• [Your goal]: The answer must consist of each line below that holds the word "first", copied as it stands.

• [Records for this task]:
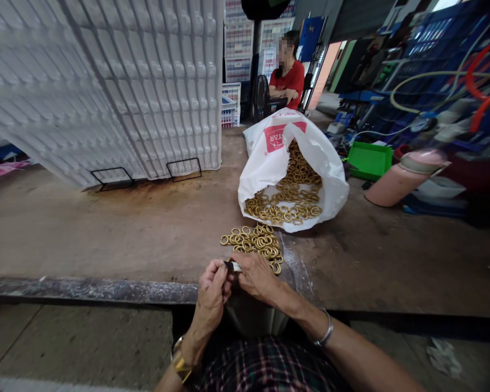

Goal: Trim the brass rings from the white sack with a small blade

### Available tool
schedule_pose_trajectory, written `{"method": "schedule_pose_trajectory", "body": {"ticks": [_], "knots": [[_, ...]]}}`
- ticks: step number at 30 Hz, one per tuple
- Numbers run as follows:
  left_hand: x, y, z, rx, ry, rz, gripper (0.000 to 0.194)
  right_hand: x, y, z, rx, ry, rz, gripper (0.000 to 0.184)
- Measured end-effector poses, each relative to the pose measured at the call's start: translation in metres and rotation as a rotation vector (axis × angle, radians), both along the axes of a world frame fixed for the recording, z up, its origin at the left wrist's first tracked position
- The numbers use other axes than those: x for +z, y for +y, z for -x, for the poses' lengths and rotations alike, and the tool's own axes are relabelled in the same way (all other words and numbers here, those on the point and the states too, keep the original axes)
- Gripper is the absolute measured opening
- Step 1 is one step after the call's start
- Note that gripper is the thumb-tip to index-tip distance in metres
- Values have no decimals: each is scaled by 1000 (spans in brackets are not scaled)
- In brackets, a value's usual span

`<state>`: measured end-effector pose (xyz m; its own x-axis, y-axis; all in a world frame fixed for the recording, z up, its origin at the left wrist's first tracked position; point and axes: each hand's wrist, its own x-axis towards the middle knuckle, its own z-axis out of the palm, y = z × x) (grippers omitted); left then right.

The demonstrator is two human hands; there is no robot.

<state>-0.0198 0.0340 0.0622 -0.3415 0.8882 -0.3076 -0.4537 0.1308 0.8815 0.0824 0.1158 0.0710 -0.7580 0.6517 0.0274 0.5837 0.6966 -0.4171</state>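
Note:
Close together at the table's front edge, both my hands have their fingers closed around a small black-and-white piece. My left hand pinches its dark end between thumb and fingers. My right hand is bent over its pale end, and its fingertips are partly hidden; what exactly the piece is I cannot make out. Just beyond my fingers lies a pile of brass-coloured rings on the brown table. Behind the pile, a white sack lies on its side with its mouth towards me, and many more rings inside.
Tall stacks of white ribbed plastic trays stand at the left, by black wire supports. To the right are a green tray, a pink bottle and hoses. A person in red sits beyond the table.

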Motion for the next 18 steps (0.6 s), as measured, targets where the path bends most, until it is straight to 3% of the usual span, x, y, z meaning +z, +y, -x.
{"method": "schedule_pose_trajectory", "body": {"ticks": [12,18], "knots": [[-5,-2,2,12,89,-12,41,6,1,3,65,-104,65,18],[9,-19,-4,-69,40,-62,36,13,15,8,-33,-180,-6,21]]}}
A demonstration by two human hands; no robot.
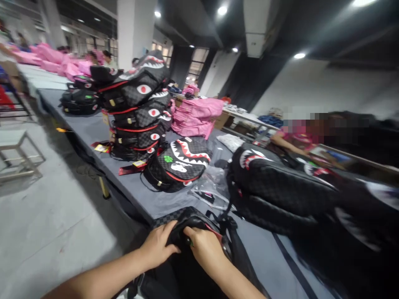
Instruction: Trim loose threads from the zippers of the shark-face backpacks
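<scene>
Both my hands grip a black checkered backpack [187, 265] at the near edge of a long grey table [124, 182]. My left hand [157, 245] is closed on its top left fold. My right hand [204, 247] is closed on the top beside it, fingers curled into the fabric. Just beyond lie a black backpack with a shark-mouth print [179, 164] and a bigger one lying flat [280, 191].
A tall stack of shark-mouth backpacks [139, 108] stands further along the table, with pink bags [196, 116] behind it. Clear plastic bags [212, 187] lie between the backpacks. A person in a pink top [296, 139] works across the table. A metal stool frame [18, 155] stands on the floor at left.
</scene>
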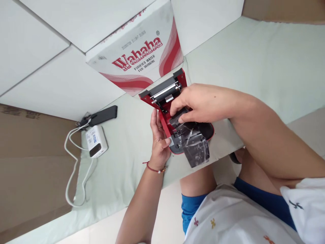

• [Task result]:
- Measured end-effector poses, each relative to the pose measured at the call's start: translation in metres and rotation as a rotation vector (axis × angle, radians), both along the axes of a world frame fixed for the recording, z up, its origin at the left wrist's first tracked position
`<state>`: measured end-effector pose (xyz m; its own x-axis, y-axis; all in a world frame fixed for the recording, z up, its origin at the left wrist's first tracked position; point and axes: each hand's wrist, its own x-axis towards the middle knuckle, its own z-axis out of the palm, y = z × x) (grippers omitted); left then right.

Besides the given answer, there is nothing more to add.